■ What the task requires ■
Print the data below verbatim, minus images.

■ Input data ■

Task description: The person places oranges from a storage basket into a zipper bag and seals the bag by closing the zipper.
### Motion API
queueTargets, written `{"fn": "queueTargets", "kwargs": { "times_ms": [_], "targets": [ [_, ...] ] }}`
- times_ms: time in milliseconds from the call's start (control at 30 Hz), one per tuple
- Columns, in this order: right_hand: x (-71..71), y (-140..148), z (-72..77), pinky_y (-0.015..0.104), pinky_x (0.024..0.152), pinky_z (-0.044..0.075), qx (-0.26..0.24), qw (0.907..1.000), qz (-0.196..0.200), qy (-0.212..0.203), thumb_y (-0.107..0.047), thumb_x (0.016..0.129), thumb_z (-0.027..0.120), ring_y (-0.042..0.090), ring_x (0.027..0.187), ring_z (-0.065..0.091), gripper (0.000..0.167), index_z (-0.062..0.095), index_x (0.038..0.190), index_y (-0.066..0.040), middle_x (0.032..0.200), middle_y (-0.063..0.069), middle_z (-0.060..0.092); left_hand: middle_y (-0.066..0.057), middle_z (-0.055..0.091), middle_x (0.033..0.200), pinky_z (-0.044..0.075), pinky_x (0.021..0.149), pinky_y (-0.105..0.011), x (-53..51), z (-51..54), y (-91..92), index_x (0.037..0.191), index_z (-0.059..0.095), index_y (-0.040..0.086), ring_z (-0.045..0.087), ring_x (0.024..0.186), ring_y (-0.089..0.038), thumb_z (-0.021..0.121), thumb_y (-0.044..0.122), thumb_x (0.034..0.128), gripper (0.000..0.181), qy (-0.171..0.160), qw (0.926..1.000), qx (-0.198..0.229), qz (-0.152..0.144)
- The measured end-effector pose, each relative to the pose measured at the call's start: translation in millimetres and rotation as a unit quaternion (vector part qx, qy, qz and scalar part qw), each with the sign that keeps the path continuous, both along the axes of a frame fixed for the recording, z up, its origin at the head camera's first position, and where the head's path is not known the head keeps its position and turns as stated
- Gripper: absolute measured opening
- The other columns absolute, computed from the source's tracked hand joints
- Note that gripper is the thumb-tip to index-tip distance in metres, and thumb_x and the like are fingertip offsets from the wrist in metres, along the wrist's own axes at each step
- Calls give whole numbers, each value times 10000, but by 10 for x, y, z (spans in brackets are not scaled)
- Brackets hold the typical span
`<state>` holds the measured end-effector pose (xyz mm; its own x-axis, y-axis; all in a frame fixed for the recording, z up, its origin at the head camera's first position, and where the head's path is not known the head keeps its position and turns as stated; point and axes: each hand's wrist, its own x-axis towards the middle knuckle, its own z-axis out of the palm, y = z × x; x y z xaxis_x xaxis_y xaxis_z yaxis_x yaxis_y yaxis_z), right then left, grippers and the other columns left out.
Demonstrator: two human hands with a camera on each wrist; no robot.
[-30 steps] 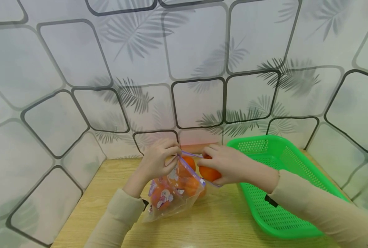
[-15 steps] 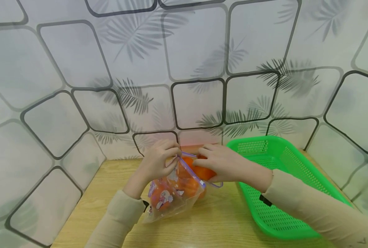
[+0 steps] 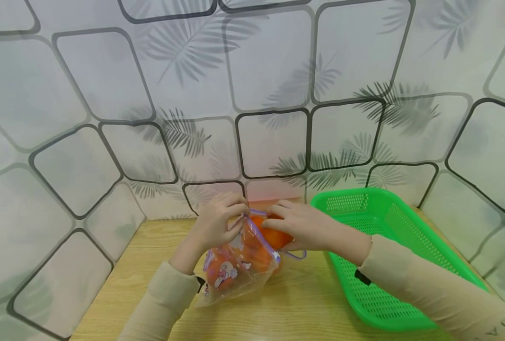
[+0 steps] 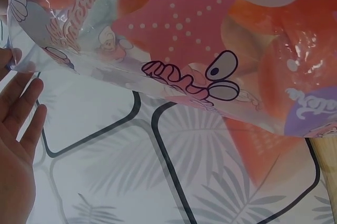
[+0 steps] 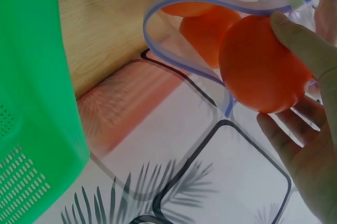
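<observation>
A clear zip bag (image 3: 244, 287) with purple zip edges and printed sea creatures stands on the table, several oranges inside. My left hand (image 3: 219, 221) pinches the upper left edge of its mouth; in the left wrist view, those fingers (image 4: 23, 95) are at the bag's corner. At the opening, my right hand (image 3: 302, 226) grips a smooth round orange (image 5: 263, 66), thumb on one side and fingers on the other. This orange sits at the purple rim (image 5: 179, 65), partly within the mouth. Other oranges (image 5: 208, 34) show behind it through the opening.
A green perforated plastic basket (image 3: 373, 322) stands on the right, under my right forearm. The wooden table (image 3: 150, 241) meets a patterned wall covering (image 3: 273, 142) at the back and sides. A blurry reddish strip (image 5: 129, 108) lies along the back edge.
My right hand has moved a little left with the orange, bringing it from the bag's rim further into the opening. The left hand has kept its hold on the edge.
</observation>
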<state>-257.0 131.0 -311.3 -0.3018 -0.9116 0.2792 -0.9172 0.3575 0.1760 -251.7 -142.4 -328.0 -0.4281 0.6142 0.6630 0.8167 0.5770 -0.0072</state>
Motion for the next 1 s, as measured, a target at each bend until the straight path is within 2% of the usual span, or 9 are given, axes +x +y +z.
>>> {"fn": "queueTargets", "kwargs": {
  "times_ms": [133,433,500,667,733,1000],
  "targets": [
    [-2,-20,-23,349,876,626,-26,9999,-25,-139,-385,740,984,234,1159,618,652,697,1301,-216,1288,52,644,-7,700,979,552,833,-389,0,-5,-2,890,714,146,652,898,-206,742,94,919,66,21,10000,23,-5],
    [1,-73,-70,285,711,610,44,9997,-50,-251,-397,762,966,236,1161,595,677,680,1359,-251,1304,82,590,0,704,984,548,833,-382,19,1,0,900,727,149,657,901,-201,744,106,928,54,4,10000,7,42],
    [-4,-75,-83,283,729,610,102,9998,-5,-183,-398,764,964,238,1171,591,672,690,1357,-241,1311,84,599,-2,704,980,549,824,-381,20,2,1,900,730,146,657,893,-200,749,102,924,54,23,10000,27,24],
    [-25,-83,-119,305,899,605,220,9996,135,97,-405,756,966,228,1182,590,653,710,1326,-214,1301,59,651,-15,708,990,553,819,-384,12,3,6,897,730,143,661,900,-208,751,105,923,51,24,10000,8,7],
    [-24,-83,-126,307,916,602,199,9996,175,117,-404,756,966,227,1186,591,650,711,1321,-209,1300,55,657,-17,711,998,555,824,-386,10,1,7,897,729,146,664,906,-210,748,108,925,50,1,10000,-22,22],
    [2,-72,-148,273,834,610,-68,9983,267,-504,-282,789,957,230,1147,633,597,695,1313,-171,1319,97,615,-12,715,993,555,818,-387,10,5,7,891,727,143,658,887,-199,754,94,915,61,6,10000,7,-1]
  ]
}}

■ Answer space ■
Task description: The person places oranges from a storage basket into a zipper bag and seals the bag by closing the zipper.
### Motion API
queueTargets, written `{"fn": "queueTargets", "kwargs": { "times_ms": [_], "targets": [ [_, ...] ] }}`
- times_ms: time in milliseconds from the call's start (control at 30 Hz), one per tuple
- Columns, in this order: right_hand: x (-71..71), y (-140..148), z (-72..77), pinky_y (-0.015..0.104), pinky_x (0.024..0.152), pinky_z (-0.044..0.075), qx (-0.26..0.24), qw (0.907..1.000), qz (-0.196..0.200), qy (-0.212..0.203), thumb_y (-0.107..0.047), thumb_x (0.016..0.129), thumb_z (-0.027..0.120), ring_y (-0.042..0.090), ring_x (0.027..0.187), ring_z (-0.065..0.091), gripper (0.000..0.167), index_z (-0.062..0.095), index_x (0.038..0.190), index_y (-0.066..0.040), middle_x (0.032..0.200), middle_y (-0.063..0.069), middle_z (-0.060..0.092); left_hand: middle_y (-0.066..0.057), middle_z (-0.055..0.091), middle_x (0.033..0.200), pinky_z (-0.044..0.075), pinky_x (0.021..0.149), pinky_y (-0.105..0.011), x (-53..51), z (-51..54), y (-91..92), index_x (0.037..0.191), index_z (-0.059..0.095), index_y (-0.040..0.086), ring_z (-0.045..0.087), ring_x (0.024..0.186), ring_y (-0.089..0.038), thumb_z (-0.021..0.121), thumb_y (-0.044..0.122), thumb_x (0.034..0.128), gripper (0.000..0.181), qy (-0.171..0.160), qw (0.926..1.000), qx (-0.198..0.229), qz (-0.152..0.144)
- The measured end-effector pose, each relative to the pose measured at the call's start: translation in millimetres and rotation as a unit quaternion (vector part qx, qy, qz and scalar part qw), each with the sign that keeps the path continuous, both along the axes of a frame fixed for the recording, z up, its origin at the head camera's first position, and where the head's path is not known the head keeps its position and turns as stated
- Gripper: absolute measured opening
- The other columns absolute, computed from the source's tracked hand joints
- Note that gripper is the thumb-tip to index-tip distance in metres, and thumb_x and the like are fingertip offsets from the wrist in metres, along the wrist's own axes at each step
- Calls give whole numbers, each value times 10000, but by 10 for x, y, z (spans in brackets are not scaled)
- Brackets hold the typical span
`<state>` holds the measured end-effector pose (xyz mm; its own x-axis, y-axis; all in a frame fixed for the recording, z up, its origin at the head camera's first position, and where the head's path is not known the head keeps its position and turns as stated; point and axes: each hand's wrist, its own x-axis towards the middle knuckle, its own z-axis out of the palm, y = z × x; x y z xaxis_x xaxis_y xaxis_z yaxis_x yaxis_y yaxis_z), right then left, grippers and the other columns left out.
Demonstrator: two human hands with a camera on each wrist; no robot.
[-30 steps] 
[-15 steps] 
[+0 steps] 
[+0 steps] 
[+0 steps] 
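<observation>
A clear zip bag (image 3: 244, 287) with purple zip edges and printed sea creatures stands on the table, several oranges inside. My left hand (image 3: 219, 221) pinches the upper left edge of its mouth; in the left wrist view, those fingers (image 4: 23, 95) are at the bag's corner. At the opening, my right hand (image 3: 302, 226) grips a smooth round orange (image 5: 263, 66), thumb on one side and fingers on the other. This orange sits at the purple rim (image 5: 179, 65), partly within the mouth. Other oranges (image 5: 208, 34) show behind it through the opening.
A green perforated plastic basket (image 3: 373, 322) stands on the right, under my right forearm. The wooden table (image 3: 150, 241) meets a patterned wall covering (image 3: 273, 142) at the back and sides. A blurry reddish strip (image 5: 129, 108) lies along the back edge.
My right hand has moved a little left with the orange, bringing it from the bag's rim further into the opening. The left hand has kept its hold on the edge.
</observation>
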<state>-257.0 131.0 -311.3 -0.3018 -0.9116 0.2792 -0.9172 0.3575 0.1760 -251.7 -142.4 -328.0 -0.4281 0.6142 0.6630 0.8167 0.5770 -0.0072</state>
Motion for the next 1 s, as measured, a target at each bend until the straight path is within 2% of the usual span, or 9 are given, axes +x +y +z.
>>> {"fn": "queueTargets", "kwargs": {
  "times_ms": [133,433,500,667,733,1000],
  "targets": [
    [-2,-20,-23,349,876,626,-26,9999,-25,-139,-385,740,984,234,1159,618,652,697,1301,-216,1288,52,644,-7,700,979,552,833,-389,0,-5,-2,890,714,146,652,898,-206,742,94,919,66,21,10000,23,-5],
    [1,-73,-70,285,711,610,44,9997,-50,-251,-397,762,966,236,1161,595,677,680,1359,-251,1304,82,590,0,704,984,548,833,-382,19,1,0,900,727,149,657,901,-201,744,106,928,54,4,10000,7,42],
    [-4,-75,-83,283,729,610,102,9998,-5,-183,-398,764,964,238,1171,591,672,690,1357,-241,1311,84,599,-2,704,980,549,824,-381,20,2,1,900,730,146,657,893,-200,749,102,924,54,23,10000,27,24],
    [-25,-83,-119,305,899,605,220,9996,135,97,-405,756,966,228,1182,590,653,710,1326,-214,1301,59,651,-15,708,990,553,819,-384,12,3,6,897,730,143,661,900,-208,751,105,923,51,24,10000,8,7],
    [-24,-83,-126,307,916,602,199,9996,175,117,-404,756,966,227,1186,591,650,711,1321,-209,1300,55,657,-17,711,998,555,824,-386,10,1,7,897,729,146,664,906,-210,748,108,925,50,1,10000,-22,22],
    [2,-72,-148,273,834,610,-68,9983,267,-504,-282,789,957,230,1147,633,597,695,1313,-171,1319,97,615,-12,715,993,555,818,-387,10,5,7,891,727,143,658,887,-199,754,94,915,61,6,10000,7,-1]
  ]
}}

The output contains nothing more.